I'm not sure about he chemicals, but the easiest, and prolly cheapest way to get rid of them, is to put a piece of cucumber or romaine lettuce under a rock over night, and in the morning, take it out and boil it to kill the snails. Don't through the snails away because they might get out. you sould also freeze the snails.


----------



## Betta1 (Jan 5, 2007)

I got to my snail problem far to late for the veggie method to work, I was pulling two carrots FILLED with snails off each day. Depending on the size of your tank and quality of your LFS you could get 3 small clown loaches, they eat snails and grow relatively slow. After your population is eaten (leave time after the last are gone for eggs to hatch) you could simply return them to your LFS. Even some chain stores take in donated fish so this could be a solution to your problem.


----------



## neilfishguy (Oct 7, 2007)

he only has two. pick them out with your hand and dont dump chemicals in. they arnt a big deal anyways...


----------



## jaws (Nov 7, 2007)

neilfishguy is right never use chemical if your tank isnt that big buy a stoage tub empty the waterand fish in to it make sure you clean every thoroughly off even put boiling water over ornaments and gravel there eggs could be any where they are small clear lumps of jelly when your satisfied you have vaxcinated well enough put it all back together if you have an ugf then you may have problems remember dont rinse put boiling water over filter media or the gravel if you have an ugf and even this method does not alway get rid of them once they start to breed its a nightmare


----------



## Kyoberr (Dec 6, 2006)

When we got rid of our little snails, we just handpicked (with a net I guess) them out. I don't know if there is a better way, there probably is.


----------



## jones57742 (Sep 8, 2007)

Angels777:

I have posted previously concerning this issue as I have been there, done that and got the tee shirt.

If you observe two on the tank walls then you probably have 20 or more in the tank which are too small to be visible but which are either still on the plants or have migrated into cracks and crevices in the wood or rocks.

As indicated in previous posts please do not use a "chemical" solution (typically copper).

When I first noticed several snails on my tank's walls I believe that daily manual eradication, as set forth in previous posts, would have prevented the ultimate infestation which I experienced.
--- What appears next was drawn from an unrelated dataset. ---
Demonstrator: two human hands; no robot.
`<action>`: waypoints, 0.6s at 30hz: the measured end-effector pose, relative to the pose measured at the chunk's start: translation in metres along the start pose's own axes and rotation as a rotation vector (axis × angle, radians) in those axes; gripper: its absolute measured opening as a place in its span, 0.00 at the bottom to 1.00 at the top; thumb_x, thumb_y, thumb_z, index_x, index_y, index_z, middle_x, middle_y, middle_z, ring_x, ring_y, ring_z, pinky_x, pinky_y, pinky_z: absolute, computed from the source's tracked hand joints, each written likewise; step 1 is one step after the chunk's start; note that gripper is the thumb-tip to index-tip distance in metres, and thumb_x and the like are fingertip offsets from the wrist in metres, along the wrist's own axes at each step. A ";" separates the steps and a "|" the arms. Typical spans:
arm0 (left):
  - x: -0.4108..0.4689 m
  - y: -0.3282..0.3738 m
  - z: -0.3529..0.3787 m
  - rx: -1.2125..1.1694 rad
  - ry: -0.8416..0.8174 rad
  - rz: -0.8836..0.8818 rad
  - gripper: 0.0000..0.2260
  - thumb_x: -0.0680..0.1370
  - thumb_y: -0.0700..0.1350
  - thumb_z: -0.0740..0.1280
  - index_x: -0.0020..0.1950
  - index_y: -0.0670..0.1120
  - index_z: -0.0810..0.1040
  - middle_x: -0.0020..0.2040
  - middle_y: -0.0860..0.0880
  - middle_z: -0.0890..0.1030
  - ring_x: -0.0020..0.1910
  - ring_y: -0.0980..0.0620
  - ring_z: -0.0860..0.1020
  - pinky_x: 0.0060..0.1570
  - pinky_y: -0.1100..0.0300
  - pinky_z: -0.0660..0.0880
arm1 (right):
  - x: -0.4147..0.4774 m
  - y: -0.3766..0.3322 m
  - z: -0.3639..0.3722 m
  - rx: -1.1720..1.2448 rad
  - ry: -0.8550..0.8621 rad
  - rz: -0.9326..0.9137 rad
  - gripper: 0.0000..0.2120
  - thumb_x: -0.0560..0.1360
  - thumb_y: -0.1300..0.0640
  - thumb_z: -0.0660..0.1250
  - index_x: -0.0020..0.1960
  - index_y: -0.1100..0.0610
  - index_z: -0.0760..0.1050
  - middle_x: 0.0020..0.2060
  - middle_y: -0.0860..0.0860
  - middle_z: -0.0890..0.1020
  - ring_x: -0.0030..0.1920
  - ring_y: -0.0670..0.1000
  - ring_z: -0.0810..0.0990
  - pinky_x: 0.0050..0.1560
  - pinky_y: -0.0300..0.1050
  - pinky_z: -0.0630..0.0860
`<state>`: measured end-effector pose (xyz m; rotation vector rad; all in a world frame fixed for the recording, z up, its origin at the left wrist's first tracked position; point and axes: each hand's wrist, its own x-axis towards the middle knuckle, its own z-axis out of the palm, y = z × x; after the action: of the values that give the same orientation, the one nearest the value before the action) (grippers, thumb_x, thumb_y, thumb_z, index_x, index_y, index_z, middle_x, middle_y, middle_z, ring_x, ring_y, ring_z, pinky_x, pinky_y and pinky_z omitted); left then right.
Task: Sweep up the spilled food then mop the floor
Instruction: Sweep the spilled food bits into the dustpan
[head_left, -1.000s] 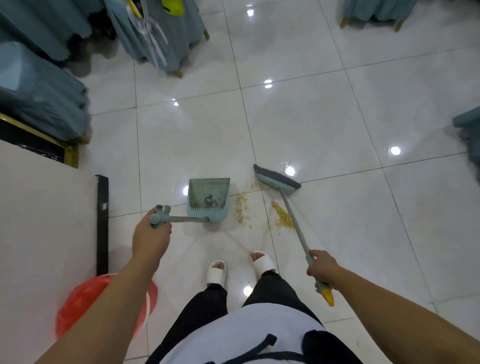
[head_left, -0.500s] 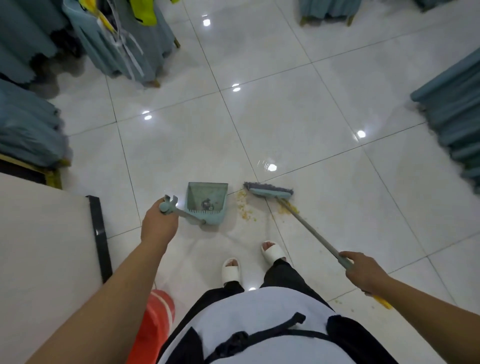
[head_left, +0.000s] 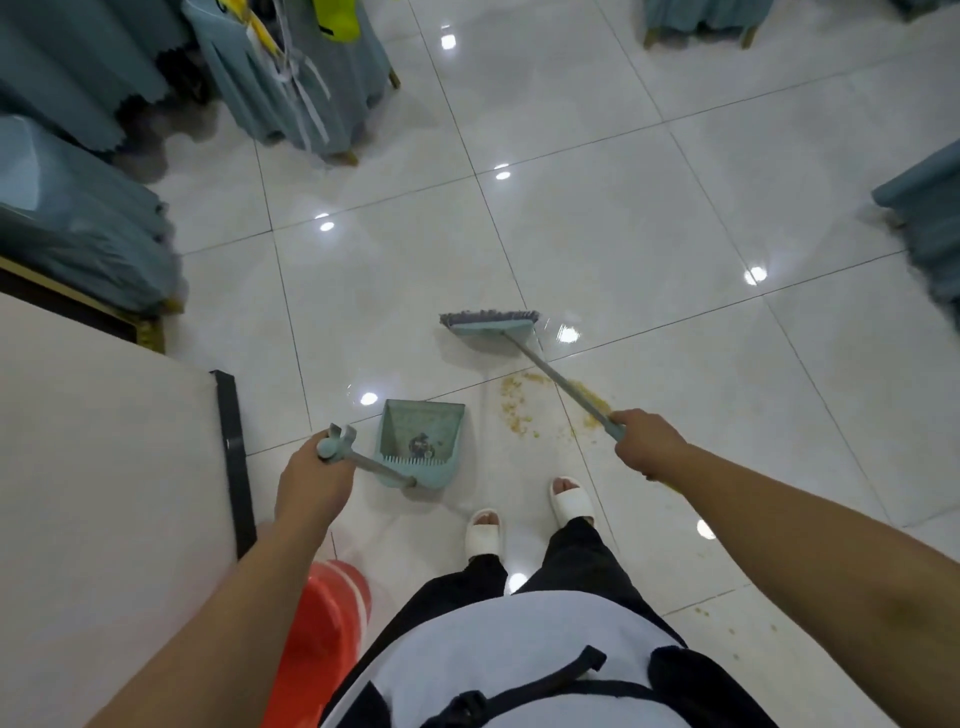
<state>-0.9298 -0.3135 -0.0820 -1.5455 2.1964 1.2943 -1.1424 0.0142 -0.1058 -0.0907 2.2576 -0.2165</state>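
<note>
Left hand (head_left: 311, 483): closed around the top end of the dustpan's handle (head_left: 358, 457), knuckles toward the camera, forearm running up from the lower left. The handle slants down and to the right to the dustpan.

Dustpan (head_left: 418, 441): teal, set on the floor just ahead of the feet, open mouth facing away from the person. A comb of teeth runs along its near edge; a small dark clump of debris lies inside.

Right hand (head_left: 649, 441): fist wrapped around the broom handle (head_left: 561, 384) near its upper end, forearm reaching in from the lower right, wrist roughly straight. A yellow tip of the handle shows just behind the hand.

Broom head (head_left: 491, 325): teal block with grey bristles, lying beyond the spill, bristles pointing away from the person. Whether it touches the tiles cannot be told.

Spilled food (head_left: 519, 405): yellowish crumbs scattered on the floor between dustpan and right hand, partly beneath the broom handle, to the right of the dustpan and apart from it. A few more crumbs (head_left: 717, 621) lie at the lower right.

Floor (head_left: 649, 234): glossy white tiles with light reflections.

Feet in white slippers (head_left: 571, 501): near the dustpan.

Red bucket (head_left: 322, 623): beside the left leg, under the left forearm.

Cloth-covered chairs (head_left: 291, 67): far left and top.
</note>
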 end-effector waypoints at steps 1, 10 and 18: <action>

If manual eradication does not work you might consider purchasing 3 yoyo loaches as their ultimate size will be approximately 6" (you did not indicate the size of your tank).

TR


----------



## Ice Prince (Jun 15, 2007)

i would use yoyo loaches (like jones suggested) because they dont get nearly as big as clowns (min tank size is suggested a 75). if you cant get the loaches i would suggest manual removal (as already suggested) because if you start when the population of the snails are low it will take much longer for them to get out of control (if they do). also are you using fishfood to cycle the tank? if you are stop so they run out of food and starve.


----------



## darkfalz (May 7, 2006)

My betta died and I moved my 8 remaining platys and all the live plants (after rising them in cold water) into his 10 gallon. Now I've used a chemical snail killer on the big tank in preparation for new fish (will put the carbon back in and change half the water before that).


----------



## oliesminis (May 7, 2007)

youve put snail killer in , did you have a problem, i havent used one before as mine didnt breed


----------



## darkfalz (May 7, 2006)

I put it into an empty tank with the fish and plants removed. But the snails are dead. I wasn't going to risk it with live fish (it warns that in soft water, it will kill the fish!)


----------